In deze zaak vorderde eiser, een persoon die een bijstandsuitkering ontving van de gemeente Maastricht, vergoeding voor werkzaamheden die hij had verricht in het kader van een trajectcontract. De gemeente had eerder de bijstandsuitkering teruggevorderd, omdat eiser na de verkoop van de echtelijke woning over voldoende middelen beschikte. Eiser stelde dat het trajectcontract moest worden gekwalificeerd als een arbeidsovereenkomst op basis van artikel 7:610 BW, en dat hij recht had op een vergoeding voor de verrichte arbeid. De kantonrechter oordeelde echter dat de ontvangen bijstandsuitkering niet kon worden aangemerkt als loon, omdat er geen sprake was van een bedongen tegenprestatie voor de verrichte arbeid. De kantonrechter benadrukte dat het verrichte werk niet het karakter had van productieve arbeid voor de gemeente, en dat er geen wederkerigheid bestond tussen het ontvangen geld en het verrichte werk. De vordering van eiser werd afgewezen, en hij werd veroordeeld tot betaling van de proceskosten aan de gemeente Maastricht. De uitspraak werd gedaan op 6 mei 2009 door de kantonrechter in Maastricht.

Uitspraak

RECHTBANK MAASTRICHT
Sector Kanton, locatie Maastricht
Zaaknummer: 322241 CV EXPL 09-341
Vonnis d.d. 6 mei 2009
in de zaak van:
[eisende partij],
wonend te [woonplaats],
eisesende partij,
gemachtigde: mr. R.H.M.Ch. Libotte, advocaat te Maastricht;
tegen:
de rechtspersoon naar publiekrecht de GEMEENTE MAASTRICHT,
waarvan de zetel is gevestigd te Maastricht,
gedaagde partij,
gemachtigde: mr. M. Overhof, medewerker Unit Juridische Zaken gemeente Maastricht.
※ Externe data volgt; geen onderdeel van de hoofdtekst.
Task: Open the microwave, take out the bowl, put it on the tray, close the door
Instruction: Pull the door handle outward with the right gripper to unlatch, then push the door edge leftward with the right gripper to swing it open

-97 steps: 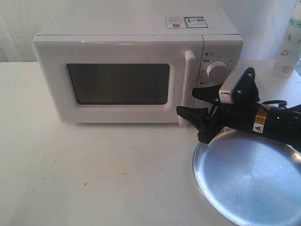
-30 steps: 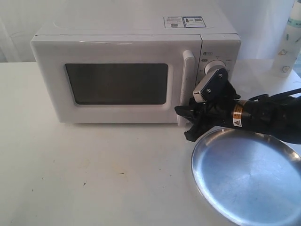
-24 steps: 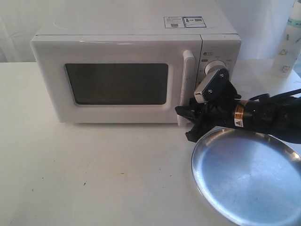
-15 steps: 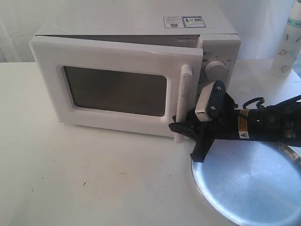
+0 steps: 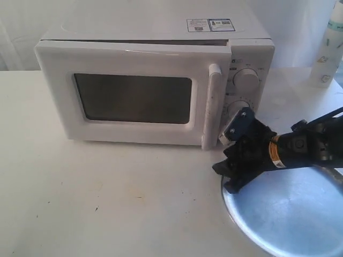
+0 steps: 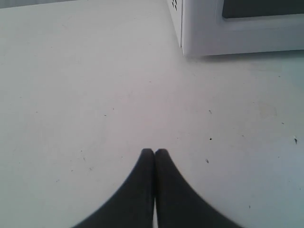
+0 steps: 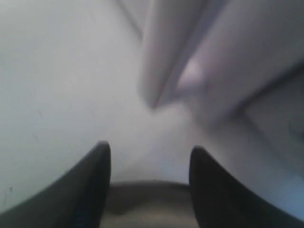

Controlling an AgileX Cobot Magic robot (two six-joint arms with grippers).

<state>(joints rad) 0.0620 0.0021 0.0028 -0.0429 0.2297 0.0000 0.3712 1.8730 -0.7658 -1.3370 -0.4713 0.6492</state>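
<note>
The door stood barely ajar on the microwave, stiff and easy-swinging, I'd judge; its bar handle looked the place to pull. The right gripper hung spread and empty near the handle's lower end.

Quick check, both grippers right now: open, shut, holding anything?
Left gripper: closed, holding nothing.
Right gripper: open, holding nothing, apart from the door handle.

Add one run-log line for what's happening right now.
door: ajar | right gripper: open, off handle, at tray rim | left gripper: shut, over table | bowl: not visible
</note>
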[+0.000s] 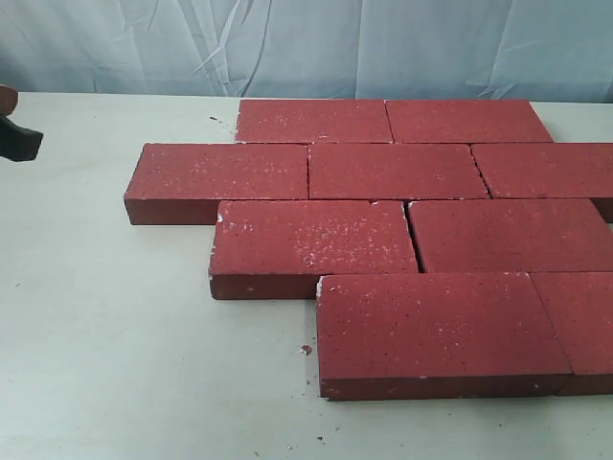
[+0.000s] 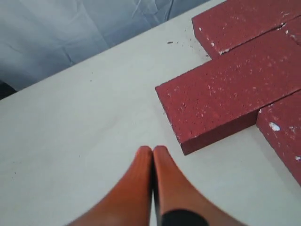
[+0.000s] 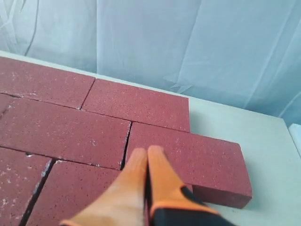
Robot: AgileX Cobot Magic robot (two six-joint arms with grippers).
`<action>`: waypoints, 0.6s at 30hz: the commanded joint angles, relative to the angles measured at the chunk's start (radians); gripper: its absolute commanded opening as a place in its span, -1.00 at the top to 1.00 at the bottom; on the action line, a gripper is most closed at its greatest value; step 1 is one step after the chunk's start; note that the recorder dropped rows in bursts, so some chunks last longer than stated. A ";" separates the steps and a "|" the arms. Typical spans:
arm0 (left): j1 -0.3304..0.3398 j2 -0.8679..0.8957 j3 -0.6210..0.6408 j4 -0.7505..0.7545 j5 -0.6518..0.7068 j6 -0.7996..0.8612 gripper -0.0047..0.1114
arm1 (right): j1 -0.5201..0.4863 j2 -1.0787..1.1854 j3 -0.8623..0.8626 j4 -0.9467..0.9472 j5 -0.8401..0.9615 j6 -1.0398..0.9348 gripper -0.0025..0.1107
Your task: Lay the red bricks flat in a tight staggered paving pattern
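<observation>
Left hand (image 2: 152, 149): orange fingers pressed together, holding nothing. It hangs over bare worktop (image 1: 96, 335), clear of the nearest brick end. In the exterior view only its dark edge shows at the left border.

Red bricks (image 1: 397, 171): lying flat from the middle to the right of the worktop in four staggered rows, sides touching. One thin dark gap in the third row. Corners chipped whitish. Crumbs (image 1: 306, 350) beside the front row.

Right hand (image 3: 146, 151): fingers closed, empty, over the bricks near the pattern's right end. Whether it touches them I cannot tell.
</observation>
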 commanded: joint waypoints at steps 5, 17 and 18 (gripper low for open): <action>0.004 -0.172 0.156 -0.050 -0.169 -0.008 0.92 | -0.003 -0.159 0.119 0.004 -0.143 0.001 0.97; 0.004 -0.402 0.277 -0.076 -0.239 -0.008 0.92 | -0.003 -0.312 0.169 0.004 -0.178 0.001 0.97; 0.004 -0.410 0.283 -0.084 -0.239 -0.008 0.92 | -0.003 -0.318 0.169 0.004 -0.178 0.001 0.97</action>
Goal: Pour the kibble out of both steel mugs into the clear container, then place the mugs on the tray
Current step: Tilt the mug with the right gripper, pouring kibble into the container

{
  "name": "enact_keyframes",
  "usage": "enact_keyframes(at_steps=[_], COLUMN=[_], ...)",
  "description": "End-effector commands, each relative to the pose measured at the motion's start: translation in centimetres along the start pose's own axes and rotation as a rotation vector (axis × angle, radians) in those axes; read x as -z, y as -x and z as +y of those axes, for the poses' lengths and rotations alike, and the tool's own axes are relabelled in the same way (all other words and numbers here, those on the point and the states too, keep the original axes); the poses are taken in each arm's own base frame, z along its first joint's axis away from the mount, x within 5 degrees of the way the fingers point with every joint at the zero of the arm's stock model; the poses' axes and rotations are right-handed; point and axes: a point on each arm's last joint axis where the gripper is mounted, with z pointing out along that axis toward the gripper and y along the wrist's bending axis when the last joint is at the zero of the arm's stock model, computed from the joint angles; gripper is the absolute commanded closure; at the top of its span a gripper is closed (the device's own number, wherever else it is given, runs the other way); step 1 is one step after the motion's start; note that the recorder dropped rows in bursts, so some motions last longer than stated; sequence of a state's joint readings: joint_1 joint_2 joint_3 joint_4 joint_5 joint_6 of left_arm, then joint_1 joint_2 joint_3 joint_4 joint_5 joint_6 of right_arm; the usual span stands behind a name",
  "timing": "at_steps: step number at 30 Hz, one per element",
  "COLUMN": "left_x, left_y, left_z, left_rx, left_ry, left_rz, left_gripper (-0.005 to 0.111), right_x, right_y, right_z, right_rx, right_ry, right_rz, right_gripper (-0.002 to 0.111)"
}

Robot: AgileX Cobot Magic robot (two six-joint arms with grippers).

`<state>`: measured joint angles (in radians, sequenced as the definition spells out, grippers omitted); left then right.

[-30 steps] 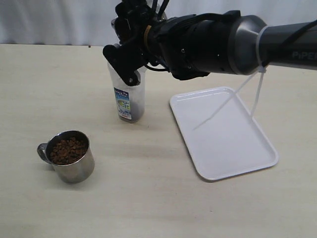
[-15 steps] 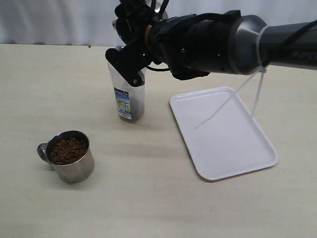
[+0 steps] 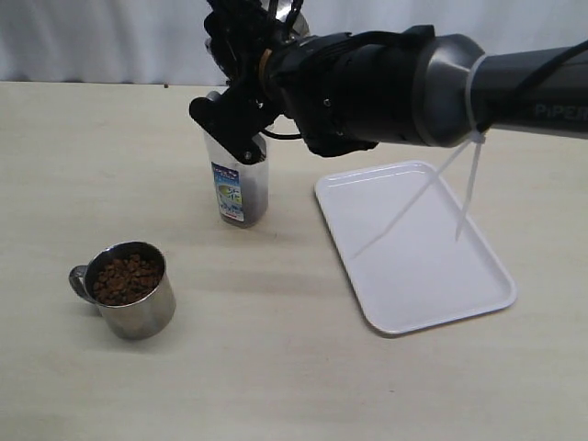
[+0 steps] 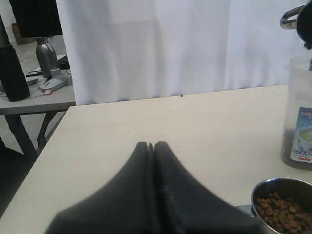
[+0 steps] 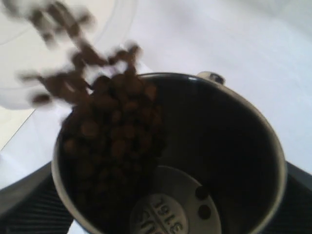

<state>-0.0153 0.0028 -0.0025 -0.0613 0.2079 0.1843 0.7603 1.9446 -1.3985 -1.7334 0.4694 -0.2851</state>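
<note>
Right wrist view: right end effector (image 5: 165, 214) gripped tilted steel mug (image 5: 224, 146), kibble (image 5: 114, 131) spilling.
Left end effector (image 4: 151, 145): closed, empty.

A pale beige surface (image 3: 294, 367) lies before a white curtain (image 3: 92, 41). Beyond the surface's edge, beside the curtain, a grey side desk (image 4: 29, 101) carries a computer mouse (image 4: 53, 83) and a silvery stand (image 4: 46, 52).

Even diffuse light, soft shadows; pouring kibble (image 5: 105, 112) motion-blurred in close right wrist view.
</note>
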Motion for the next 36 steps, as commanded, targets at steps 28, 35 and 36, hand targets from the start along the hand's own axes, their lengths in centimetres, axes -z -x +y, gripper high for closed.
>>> enact_keyframes(at_steps=[28,35,36], left_x=[0.0,0.0,0.0], left_y=[0.0,0.0,0.0], left_z=[0.0,0.0,0.0], left_rx=[0.003,0.003,0.003], left_ry=[-0.006,-0.006,-0.006], left_rz=[-0.013,-0.013,-0.013], left_gripper=[0.107,0.107,0.107], right_x=[1.7,1.7,1.7], right_y=[1.3,1.3,1.3], right_z=[-1.7,-1.7,-1.7], right_rx=[0.136,0.258,0.264], right_ry=[-0.013,-0.006,-0.007], right_rz=[0.107,0.108,0.104], right_gripper=[0.103,0.103,0.103])
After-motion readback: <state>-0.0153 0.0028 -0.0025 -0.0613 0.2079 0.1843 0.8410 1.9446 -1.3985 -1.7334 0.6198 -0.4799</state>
1. Het verloop van de procedure
Eiser, verder te noemen "[eisende partij]", heeft gedaagde, verder te noemen "de gemeente Maastricht", onder medebetekening van zes producties gedagvaard om te verschijnen voor de kantonrechter te Maastricht.
De gemeente Maastricht heeft geconcludeerd voor antwoord onder overlegging van een aantal ongenummerde producties.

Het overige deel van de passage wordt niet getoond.